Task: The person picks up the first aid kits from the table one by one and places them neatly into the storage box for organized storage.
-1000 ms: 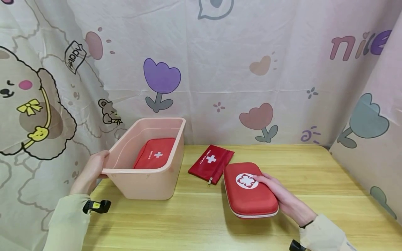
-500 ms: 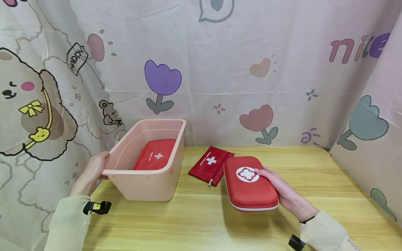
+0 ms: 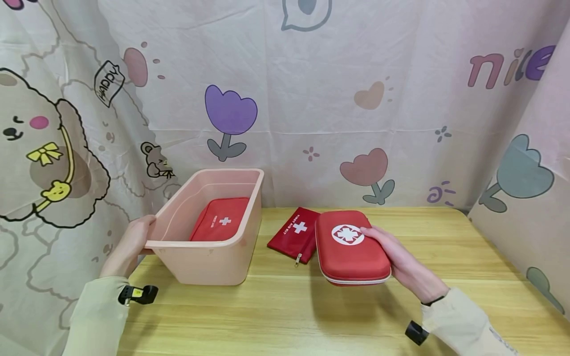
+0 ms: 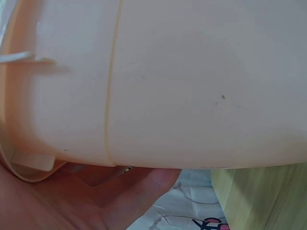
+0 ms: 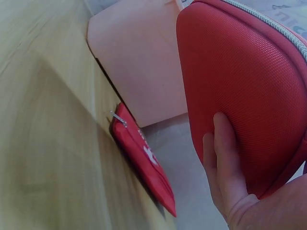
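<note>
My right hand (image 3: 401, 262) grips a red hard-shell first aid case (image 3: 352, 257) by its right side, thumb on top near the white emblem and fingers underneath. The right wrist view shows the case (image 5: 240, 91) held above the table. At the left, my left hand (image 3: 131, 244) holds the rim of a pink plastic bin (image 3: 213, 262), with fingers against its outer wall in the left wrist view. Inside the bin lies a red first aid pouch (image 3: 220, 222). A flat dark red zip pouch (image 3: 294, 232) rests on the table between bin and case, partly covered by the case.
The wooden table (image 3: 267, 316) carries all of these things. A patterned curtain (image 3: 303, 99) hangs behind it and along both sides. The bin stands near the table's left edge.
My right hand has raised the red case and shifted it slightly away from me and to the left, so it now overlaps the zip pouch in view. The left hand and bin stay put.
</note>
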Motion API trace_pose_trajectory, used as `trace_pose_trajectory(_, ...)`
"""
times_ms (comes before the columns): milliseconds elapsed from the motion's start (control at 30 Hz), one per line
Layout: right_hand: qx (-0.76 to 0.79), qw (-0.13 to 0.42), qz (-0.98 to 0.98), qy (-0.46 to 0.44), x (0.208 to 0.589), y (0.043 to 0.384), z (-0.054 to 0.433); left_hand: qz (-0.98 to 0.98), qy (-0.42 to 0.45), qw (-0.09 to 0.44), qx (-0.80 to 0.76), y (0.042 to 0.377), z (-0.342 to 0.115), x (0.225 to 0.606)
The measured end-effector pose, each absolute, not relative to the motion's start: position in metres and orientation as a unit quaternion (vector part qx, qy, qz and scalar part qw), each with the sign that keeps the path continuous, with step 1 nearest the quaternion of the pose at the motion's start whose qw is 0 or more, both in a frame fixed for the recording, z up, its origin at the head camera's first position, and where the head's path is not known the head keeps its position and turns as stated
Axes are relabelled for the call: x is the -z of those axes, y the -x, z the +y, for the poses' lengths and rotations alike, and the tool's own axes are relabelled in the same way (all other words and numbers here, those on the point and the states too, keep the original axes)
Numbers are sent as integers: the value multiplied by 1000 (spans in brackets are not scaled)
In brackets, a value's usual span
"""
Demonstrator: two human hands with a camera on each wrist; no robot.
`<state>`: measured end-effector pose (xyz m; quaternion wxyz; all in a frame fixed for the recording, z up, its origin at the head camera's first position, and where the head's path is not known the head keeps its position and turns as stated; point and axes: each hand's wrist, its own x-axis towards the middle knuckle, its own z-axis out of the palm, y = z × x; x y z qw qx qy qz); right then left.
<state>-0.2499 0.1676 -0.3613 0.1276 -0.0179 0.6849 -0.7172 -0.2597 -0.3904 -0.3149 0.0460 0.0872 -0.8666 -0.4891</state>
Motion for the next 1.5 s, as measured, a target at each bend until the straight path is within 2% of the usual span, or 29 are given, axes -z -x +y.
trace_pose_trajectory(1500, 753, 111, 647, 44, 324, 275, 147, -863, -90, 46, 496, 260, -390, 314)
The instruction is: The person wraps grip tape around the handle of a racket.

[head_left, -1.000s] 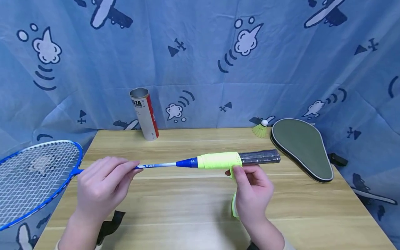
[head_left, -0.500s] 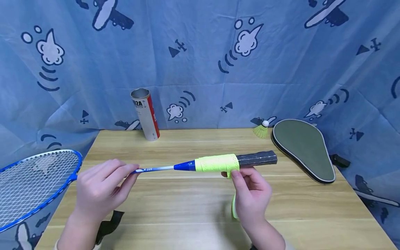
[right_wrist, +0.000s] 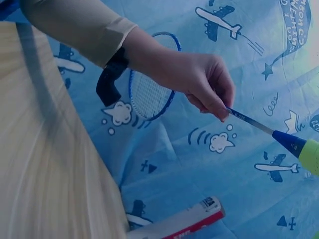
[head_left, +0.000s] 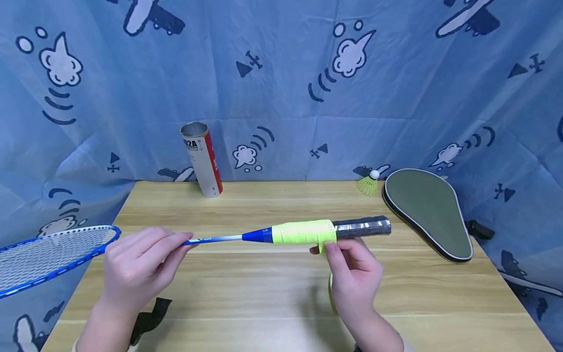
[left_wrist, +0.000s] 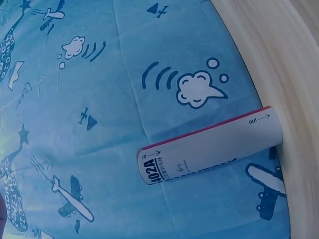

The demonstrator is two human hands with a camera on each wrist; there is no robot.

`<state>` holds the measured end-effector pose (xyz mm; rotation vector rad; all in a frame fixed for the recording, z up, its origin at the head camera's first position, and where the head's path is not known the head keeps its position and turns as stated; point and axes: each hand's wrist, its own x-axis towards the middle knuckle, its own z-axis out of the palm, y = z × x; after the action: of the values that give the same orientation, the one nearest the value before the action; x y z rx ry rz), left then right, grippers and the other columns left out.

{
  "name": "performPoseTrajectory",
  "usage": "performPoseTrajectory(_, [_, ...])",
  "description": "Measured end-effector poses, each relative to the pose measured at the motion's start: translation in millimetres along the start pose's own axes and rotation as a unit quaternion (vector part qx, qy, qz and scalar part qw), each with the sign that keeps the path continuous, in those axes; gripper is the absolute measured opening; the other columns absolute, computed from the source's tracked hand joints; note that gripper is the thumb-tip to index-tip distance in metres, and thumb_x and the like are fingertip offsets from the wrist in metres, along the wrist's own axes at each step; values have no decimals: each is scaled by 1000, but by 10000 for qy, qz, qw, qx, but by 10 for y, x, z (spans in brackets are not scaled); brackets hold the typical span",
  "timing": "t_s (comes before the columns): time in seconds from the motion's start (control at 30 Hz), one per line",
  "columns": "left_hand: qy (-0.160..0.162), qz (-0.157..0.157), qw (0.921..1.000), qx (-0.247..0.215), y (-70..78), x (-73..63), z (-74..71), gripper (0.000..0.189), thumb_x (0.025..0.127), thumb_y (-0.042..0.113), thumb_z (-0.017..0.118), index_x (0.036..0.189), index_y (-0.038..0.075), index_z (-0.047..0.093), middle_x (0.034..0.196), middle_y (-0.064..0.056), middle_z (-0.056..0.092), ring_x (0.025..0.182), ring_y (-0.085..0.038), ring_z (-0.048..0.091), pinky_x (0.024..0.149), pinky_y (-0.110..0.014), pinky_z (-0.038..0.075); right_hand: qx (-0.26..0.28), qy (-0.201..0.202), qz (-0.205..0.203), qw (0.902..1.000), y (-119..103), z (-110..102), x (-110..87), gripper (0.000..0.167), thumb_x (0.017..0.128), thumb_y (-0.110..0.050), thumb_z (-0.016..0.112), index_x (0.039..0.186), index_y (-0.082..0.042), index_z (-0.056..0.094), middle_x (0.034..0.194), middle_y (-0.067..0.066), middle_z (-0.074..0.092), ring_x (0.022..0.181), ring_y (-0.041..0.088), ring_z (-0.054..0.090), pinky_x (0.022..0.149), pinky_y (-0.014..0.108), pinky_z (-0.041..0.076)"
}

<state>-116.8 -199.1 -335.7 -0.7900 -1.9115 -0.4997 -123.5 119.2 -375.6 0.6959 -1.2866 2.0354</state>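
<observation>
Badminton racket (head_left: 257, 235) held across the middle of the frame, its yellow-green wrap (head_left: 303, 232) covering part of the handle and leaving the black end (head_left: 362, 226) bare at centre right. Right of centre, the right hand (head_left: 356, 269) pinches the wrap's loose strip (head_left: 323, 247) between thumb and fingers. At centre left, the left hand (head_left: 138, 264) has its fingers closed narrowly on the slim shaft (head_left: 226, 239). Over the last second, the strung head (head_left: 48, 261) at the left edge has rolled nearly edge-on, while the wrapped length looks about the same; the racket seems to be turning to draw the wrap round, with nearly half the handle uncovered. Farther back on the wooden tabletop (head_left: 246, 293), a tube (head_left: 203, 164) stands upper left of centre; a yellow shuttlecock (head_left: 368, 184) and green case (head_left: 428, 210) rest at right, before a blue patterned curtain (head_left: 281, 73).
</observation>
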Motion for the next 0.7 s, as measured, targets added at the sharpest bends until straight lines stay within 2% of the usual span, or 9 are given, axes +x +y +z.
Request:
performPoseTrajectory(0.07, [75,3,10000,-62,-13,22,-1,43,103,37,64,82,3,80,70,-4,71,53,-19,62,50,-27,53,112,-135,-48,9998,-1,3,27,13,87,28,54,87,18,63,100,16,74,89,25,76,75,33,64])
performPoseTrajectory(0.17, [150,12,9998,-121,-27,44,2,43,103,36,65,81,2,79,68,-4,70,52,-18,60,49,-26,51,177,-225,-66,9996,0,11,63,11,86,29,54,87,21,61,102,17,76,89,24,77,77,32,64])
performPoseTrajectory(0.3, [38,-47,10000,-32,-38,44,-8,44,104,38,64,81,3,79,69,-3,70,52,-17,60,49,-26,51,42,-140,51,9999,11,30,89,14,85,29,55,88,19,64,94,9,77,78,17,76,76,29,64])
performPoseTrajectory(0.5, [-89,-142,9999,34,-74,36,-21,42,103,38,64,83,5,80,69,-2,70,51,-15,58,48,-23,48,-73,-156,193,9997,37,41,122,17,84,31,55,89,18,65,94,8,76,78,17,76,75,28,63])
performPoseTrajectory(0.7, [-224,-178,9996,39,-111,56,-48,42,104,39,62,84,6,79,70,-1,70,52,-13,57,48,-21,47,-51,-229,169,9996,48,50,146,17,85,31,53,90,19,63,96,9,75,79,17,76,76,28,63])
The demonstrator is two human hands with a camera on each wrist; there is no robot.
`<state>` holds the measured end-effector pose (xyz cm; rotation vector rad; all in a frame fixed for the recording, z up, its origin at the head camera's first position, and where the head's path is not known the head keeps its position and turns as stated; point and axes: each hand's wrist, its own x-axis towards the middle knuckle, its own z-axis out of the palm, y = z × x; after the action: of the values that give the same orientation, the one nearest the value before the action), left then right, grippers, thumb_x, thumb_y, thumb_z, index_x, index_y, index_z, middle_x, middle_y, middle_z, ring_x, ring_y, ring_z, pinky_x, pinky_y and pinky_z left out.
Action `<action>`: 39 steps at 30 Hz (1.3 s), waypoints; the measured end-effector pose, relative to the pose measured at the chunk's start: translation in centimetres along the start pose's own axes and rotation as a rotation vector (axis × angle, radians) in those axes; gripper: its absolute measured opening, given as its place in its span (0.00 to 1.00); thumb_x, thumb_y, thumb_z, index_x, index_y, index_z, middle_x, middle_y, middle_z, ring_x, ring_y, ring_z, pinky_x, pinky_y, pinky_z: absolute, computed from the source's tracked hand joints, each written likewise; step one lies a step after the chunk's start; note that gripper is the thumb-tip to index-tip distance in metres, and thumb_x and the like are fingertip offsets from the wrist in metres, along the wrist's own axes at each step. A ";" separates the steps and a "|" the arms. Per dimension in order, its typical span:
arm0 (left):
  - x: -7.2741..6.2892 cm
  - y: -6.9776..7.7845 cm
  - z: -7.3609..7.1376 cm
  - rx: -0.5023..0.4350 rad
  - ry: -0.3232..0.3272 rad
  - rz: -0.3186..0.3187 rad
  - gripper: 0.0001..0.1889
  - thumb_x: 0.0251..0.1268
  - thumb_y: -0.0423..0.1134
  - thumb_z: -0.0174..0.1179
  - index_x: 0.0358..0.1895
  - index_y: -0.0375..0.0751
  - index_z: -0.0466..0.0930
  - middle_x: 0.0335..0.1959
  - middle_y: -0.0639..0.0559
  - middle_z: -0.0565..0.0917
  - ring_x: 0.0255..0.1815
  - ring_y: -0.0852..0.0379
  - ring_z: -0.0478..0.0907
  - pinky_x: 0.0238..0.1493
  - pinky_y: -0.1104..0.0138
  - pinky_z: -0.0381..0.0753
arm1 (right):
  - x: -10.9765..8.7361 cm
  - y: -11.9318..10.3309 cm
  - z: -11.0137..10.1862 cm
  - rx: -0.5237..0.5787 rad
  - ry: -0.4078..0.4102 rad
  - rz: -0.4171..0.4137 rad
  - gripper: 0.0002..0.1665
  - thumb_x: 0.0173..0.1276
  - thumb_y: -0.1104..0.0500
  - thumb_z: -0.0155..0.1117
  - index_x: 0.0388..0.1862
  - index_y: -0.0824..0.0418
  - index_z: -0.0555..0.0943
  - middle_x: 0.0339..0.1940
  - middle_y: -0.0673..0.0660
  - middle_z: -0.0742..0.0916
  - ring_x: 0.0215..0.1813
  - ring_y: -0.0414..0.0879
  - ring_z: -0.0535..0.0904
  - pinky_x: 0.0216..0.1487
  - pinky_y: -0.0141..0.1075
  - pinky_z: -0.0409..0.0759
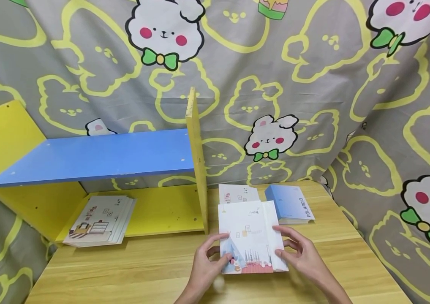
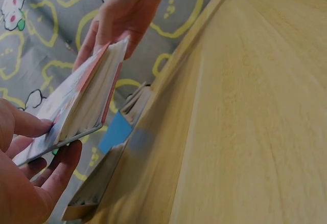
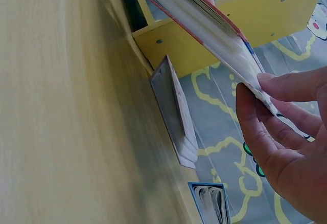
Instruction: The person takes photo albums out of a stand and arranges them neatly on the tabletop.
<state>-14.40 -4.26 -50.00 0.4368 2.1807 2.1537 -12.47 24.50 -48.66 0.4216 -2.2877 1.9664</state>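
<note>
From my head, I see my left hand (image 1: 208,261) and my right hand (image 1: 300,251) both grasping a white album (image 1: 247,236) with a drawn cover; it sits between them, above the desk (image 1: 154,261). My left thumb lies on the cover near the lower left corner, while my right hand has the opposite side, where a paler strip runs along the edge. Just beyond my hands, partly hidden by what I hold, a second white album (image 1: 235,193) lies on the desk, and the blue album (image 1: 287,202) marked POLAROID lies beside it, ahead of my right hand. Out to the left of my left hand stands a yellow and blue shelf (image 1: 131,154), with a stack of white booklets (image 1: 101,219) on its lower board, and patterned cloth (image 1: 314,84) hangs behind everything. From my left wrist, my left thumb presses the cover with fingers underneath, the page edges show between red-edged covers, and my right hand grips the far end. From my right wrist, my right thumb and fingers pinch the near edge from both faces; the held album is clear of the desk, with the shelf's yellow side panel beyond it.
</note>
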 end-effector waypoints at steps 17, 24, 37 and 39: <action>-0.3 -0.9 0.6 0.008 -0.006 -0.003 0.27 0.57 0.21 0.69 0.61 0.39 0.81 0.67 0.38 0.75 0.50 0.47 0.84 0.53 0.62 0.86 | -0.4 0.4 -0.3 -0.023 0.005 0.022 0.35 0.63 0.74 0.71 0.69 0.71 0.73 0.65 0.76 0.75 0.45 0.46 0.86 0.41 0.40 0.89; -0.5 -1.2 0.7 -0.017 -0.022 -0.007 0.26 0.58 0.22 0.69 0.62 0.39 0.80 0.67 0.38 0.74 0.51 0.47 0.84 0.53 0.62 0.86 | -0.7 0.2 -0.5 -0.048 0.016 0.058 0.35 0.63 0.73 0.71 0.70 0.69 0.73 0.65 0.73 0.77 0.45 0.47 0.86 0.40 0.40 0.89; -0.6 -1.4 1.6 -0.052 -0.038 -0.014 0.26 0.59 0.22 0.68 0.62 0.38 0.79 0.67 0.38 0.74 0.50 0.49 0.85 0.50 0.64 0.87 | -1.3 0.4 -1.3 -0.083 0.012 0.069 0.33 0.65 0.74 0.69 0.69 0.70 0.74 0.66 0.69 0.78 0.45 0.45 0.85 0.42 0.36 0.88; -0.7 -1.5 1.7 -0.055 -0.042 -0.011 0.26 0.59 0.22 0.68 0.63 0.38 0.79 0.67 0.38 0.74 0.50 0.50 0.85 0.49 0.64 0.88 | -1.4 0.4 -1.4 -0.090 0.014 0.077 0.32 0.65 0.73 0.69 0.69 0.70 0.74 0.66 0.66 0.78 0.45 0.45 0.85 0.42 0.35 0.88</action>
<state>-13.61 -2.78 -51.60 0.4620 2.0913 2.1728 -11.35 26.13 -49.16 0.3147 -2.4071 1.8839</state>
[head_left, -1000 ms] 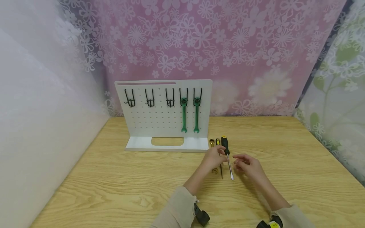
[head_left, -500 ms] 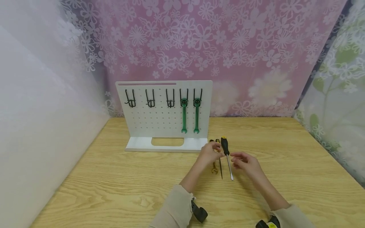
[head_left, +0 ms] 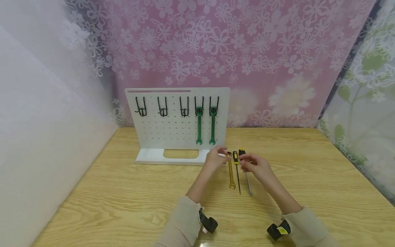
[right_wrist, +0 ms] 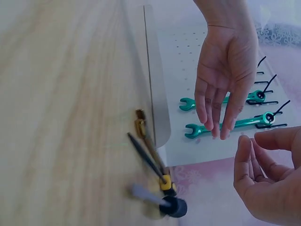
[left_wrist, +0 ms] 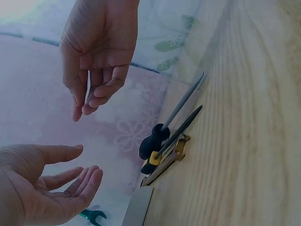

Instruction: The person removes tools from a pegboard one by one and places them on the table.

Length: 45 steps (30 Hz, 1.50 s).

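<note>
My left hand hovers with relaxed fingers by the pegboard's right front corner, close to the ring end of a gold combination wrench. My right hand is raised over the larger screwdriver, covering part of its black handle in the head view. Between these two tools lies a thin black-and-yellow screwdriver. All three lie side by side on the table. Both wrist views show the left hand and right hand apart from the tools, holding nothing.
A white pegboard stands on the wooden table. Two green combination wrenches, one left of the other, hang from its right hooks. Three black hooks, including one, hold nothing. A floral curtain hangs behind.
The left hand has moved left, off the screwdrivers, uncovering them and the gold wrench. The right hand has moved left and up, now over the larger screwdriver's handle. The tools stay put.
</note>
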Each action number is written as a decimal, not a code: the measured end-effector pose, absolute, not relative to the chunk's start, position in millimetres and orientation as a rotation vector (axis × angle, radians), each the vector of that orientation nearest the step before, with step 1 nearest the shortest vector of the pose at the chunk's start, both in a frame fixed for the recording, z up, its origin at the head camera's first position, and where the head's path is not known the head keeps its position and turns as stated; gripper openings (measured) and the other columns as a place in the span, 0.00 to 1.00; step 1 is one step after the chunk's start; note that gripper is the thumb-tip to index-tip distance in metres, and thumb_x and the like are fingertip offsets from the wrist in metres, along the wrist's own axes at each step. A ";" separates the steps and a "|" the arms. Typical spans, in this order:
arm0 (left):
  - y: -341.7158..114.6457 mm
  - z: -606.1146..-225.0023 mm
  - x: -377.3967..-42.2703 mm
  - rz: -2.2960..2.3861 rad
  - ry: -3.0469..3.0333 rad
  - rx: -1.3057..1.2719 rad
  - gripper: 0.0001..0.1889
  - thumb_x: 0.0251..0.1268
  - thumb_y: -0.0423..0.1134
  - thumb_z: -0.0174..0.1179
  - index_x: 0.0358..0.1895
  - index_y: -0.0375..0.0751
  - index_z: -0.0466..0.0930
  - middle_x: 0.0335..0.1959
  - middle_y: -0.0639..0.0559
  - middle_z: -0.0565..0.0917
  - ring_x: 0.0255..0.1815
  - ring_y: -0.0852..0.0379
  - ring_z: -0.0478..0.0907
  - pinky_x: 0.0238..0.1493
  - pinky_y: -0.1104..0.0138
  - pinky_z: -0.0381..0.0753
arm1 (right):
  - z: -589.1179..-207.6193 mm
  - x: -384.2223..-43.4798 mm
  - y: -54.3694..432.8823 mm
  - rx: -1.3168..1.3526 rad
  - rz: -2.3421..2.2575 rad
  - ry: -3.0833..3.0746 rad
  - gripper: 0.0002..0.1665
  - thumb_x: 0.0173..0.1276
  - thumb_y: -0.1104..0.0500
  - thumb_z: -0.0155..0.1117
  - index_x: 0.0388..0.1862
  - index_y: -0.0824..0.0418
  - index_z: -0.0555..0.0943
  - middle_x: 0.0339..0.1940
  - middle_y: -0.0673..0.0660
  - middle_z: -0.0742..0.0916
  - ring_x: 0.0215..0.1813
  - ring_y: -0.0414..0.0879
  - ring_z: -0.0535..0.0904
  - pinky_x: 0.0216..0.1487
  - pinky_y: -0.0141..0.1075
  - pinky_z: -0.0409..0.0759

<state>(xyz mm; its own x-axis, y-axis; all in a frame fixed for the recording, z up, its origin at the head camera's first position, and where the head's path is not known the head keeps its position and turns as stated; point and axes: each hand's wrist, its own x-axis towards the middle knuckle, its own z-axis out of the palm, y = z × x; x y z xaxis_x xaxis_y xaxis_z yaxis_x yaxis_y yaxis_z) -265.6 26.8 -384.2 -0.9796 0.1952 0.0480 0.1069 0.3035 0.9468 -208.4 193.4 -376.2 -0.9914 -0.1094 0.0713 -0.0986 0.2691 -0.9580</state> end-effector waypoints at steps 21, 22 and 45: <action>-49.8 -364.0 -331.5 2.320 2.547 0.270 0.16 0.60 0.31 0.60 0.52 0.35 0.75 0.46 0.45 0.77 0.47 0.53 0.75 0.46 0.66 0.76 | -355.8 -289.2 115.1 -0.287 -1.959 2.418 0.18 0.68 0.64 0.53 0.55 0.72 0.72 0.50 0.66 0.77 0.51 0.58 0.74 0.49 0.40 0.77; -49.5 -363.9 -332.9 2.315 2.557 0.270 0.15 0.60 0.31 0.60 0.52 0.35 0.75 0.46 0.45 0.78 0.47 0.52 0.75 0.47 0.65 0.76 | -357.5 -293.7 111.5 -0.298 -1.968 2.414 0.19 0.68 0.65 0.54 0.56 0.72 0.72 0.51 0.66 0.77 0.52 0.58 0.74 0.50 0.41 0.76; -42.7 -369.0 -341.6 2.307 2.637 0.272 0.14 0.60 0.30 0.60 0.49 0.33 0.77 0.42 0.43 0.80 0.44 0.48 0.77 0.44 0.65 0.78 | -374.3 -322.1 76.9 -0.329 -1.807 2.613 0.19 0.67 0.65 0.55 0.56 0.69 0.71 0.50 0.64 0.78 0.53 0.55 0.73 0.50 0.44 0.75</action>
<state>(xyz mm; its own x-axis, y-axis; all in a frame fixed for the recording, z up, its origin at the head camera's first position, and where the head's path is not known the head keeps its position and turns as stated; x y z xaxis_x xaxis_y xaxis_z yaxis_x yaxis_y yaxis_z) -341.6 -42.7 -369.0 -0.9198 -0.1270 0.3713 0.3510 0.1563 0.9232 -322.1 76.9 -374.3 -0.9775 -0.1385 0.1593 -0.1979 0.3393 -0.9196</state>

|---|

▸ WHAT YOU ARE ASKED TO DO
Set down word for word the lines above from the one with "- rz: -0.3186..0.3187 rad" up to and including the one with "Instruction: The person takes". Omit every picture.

▸ REPLY TO THE TASK
  - rz: -0.3186..0.3187 rad
  - gripper: 0.0001..0.1889
  - thumb_x: 0.0251..0.1268
  - thumb_y: -0.0423..0.1134
  - thumb_z: -0.0174..0.1179
  - index_x: 0.0358..0.1895
  - index_y: -0.0375..0.0751
  - index_z: -0.0466..0.0930
  - middle_x: 0.0335..0.1959
  - middle_y: -0.0639..0.0559
  - middle_z: -0.0565..0.0917
  - ring_x: 0.0255..0.1815
  - ring_y: -0.0852..0.0379
  - ring_z: -0.0478..0.0907
  - pinky_x: 0.0238..0.1493
  - pinky_y: -0.1104..0.0138
  - pinky_z: -0.0381..0.0753
arm1 (right):
  - x: -10.9765..8.7361 cm
  - y: -11.9318..10.3309 cm
  - z: -11.0137..10.1862 cm
  - rx: -0.5237..0.5787 rad
  - ry: -0.4078..0.4102 rad
  - rz: -0.4171..0.4137 rad
  - gripper: 0.0002..0.1665
  - thumb_x: 0.0173..0.1276
  - thumb_y: -0.1104..0.0500
  - thumb_z: -0.0155..0.1117
  - index_x: 0.0388..0.1862
  - index_y: -0.0824..0.0418
  - index_z: -0.0555..0.0943
  - middle_x: 0.0339..0.1940
  - middle_y: -0.0673..0.0660
  - middle_z: -0.0742..0.0916
  - ring_x: 0.0215..0.1813
  - ring_y: -0.0414..0.0879
  - ring_z: -0.0535..0.0904
  - pinky_x: 0.0216..0.1487
  - pinky_y: -0.0141..0.1075
  - pinky_z: -0.0409..0.0759
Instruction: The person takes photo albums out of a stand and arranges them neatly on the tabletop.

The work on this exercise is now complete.